▶ **Task input**:
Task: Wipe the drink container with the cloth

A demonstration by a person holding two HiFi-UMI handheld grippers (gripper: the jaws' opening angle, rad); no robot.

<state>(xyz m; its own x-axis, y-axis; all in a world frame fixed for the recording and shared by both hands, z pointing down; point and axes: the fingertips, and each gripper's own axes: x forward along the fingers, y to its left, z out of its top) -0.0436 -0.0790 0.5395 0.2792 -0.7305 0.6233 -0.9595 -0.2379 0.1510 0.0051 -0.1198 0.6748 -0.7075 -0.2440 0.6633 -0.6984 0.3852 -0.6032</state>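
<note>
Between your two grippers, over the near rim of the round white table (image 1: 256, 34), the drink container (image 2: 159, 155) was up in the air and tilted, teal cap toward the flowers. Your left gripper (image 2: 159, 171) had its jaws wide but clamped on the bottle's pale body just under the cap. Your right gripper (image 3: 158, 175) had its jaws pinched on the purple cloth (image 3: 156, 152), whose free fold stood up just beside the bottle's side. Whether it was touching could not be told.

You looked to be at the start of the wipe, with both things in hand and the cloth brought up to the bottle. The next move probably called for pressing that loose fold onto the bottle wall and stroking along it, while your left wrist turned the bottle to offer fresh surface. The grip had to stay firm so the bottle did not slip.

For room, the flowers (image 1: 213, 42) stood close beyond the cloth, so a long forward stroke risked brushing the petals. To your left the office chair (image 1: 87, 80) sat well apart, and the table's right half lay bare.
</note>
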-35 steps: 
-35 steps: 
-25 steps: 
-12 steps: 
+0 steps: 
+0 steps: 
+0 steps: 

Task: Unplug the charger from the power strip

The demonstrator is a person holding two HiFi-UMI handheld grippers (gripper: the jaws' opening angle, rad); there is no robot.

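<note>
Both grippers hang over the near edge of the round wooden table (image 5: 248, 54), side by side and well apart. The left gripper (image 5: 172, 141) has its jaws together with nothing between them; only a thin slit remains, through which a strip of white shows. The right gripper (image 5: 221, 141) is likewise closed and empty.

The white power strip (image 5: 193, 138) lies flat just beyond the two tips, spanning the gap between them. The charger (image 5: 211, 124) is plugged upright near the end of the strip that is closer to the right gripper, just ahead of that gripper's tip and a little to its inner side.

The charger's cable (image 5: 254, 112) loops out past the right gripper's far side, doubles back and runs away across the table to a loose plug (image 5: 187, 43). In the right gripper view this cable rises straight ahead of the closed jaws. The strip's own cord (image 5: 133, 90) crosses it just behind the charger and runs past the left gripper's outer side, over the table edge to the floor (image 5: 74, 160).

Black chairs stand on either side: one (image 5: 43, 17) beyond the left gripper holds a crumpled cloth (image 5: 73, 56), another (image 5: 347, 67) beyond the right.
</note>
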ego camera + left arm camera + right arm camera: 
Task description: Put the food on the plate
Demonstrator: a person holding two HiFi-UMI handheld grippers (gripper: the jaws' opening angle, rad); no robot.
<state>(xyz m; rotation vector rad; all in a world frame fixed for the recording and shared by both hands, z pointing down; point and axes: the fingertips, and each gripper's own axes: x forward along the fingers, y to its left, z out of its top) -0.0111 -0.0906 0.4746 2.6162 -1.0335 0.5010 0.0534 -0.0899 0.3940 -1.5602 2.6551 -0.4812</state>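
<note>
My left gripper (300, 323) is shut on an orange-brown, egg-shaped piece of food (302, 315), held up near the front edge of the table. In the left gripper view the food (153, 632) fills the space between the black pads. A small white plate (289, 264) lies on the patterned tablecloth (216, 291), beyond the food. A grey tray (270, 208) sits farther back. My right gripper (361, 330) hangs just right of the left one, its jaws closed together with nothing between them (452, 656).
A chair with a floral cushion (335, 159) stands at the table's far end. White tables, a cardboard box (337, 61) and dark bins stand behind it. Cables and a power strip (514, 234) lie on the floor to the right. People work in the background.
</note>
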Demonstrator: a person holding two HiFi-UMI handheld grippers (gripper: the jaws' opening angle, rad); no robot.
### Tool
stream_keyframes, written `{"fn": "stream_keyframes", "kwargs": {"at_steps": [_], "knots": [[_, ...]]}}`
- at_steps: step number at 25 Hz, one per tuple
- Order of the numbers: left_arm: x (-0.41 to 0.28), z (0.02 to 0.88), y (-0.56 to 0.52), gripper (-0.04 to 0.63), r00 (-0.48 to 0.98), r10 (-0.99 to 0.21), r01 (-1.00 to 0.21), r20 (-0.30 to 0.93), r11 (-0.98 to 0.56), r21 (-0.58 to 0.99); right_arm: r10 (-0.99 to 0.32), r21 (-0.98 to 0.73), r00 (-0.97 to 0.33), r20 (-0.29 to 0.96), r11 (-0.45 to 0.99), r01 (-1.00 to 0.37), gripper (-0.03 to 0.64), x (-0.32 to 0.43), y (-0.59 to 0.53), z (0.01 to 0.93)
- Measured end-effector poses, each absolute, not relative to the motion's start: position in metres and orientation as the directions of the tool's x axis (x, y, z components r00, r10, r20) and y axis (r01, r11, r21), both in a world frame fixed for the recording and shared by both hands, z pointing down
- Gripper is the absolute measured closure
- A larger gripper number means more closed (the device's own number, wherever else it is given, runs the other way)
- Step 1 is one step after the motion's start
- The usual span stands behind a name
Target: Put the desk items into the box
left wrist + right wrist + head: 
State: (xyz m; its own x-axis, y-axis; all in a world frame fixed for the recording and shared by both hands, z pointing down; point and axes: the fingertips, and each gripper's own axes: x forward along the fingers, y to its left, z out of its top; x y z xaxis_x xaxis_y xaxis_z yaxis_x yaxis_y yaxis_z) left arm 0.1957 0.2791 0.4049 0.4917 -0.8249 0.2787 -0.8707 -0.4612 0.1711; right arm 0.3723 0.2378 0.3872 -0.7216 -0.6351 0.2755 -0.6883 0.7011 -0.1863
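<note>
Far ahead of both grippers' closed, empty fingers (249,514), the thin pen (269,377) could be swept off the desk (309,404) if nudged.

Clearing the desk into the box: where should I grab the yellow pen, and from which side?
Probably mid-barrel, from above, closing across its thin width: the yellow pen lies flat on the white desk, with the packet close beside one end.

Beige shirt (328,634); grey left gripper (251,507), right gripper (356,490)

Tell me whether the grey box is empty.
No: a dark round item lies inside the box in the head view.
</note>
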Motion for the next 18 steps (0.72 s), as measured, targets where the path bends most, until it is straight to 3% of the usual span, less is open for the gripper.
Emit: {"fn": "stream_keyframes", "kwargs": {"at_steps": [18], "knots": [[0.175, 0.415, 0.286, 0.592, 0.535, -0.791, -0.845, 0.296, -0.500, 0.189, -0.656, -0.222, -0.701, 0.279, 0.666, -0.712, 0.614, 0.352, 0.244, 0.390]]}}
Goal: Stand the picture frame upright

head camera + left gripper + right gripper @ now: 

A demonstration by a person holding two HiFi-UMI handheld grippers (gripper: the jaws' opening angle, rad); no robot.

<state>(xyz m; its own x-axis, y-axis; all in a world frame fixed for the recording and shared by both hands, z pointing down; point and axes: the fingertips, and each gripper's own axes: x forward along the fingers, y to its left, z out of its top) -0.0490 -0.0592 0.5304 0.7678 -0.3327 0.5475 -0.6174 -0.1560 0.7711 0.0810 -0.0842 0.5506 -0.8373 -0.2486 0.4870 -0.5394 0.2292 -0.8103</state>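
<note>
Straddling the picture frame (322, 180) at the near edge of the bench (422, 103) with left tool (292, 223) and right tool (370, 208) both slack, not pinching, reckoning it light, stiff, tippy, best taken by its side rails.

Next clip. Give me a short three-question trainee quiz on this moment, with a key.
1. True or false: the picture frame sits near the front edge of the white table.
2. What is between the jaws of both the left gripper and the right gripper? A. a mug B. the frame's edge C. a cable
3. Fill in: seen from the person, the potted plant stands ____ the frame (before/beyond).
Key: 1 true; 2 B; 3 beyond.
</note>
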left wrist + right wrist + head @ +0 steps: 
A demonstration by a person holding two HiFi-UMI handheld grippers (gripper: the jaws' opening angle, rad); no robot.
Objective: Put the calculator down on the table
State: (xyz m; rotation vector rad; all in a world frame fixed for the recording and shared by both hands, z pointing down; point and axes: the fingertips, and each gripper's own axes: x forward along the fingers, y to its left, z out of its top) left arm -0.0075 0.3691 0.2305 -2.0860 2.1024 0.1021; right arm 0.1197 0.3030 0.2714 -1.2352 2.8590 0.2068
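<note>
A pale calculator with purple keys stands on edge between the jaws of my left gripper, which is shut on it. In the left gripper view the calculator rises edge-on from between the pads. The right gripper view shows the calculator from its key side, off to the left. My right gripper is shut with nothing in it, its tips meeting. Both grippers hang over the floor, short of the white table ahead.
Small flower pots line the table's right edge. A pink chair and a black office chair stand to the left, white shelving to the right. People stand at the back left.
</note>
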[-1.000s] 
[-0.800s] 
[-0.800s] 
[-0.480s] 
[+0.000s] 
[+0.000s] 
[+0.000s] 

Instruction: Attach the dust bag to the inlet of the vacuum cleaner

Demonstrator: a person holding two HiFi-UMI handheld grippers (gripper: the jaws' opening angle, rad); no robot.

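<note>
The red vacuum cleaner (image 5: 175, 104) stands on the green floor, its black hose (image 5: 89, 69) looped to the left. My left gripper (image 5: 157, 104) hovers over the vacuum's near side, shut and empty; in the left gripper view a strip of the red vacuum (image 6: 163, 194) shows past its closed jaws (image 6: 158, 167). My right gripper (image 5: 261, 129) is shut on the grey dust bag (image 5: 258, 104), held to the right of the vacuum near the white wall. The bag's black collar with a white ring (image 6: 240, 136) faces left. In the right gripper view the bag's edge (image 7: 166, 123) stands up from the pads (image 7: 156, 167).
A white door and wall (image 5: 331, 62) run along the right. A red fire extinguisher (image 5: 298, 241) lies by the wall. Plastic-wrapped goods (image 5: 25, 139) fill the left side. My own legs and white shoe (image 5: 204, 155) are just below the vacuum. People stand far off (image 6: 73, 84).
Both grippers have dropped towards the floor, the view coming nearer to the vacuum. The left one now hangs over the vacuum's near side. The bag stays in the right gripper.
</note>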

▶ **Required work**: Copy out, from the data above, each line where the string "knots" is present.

▶ **Exercise answer**:
stream_keyframes, written `{"fn": "stream_keyframes", "kwargs": {"at_steps": [_], "knots": [[_, ...]]}}`
Emit: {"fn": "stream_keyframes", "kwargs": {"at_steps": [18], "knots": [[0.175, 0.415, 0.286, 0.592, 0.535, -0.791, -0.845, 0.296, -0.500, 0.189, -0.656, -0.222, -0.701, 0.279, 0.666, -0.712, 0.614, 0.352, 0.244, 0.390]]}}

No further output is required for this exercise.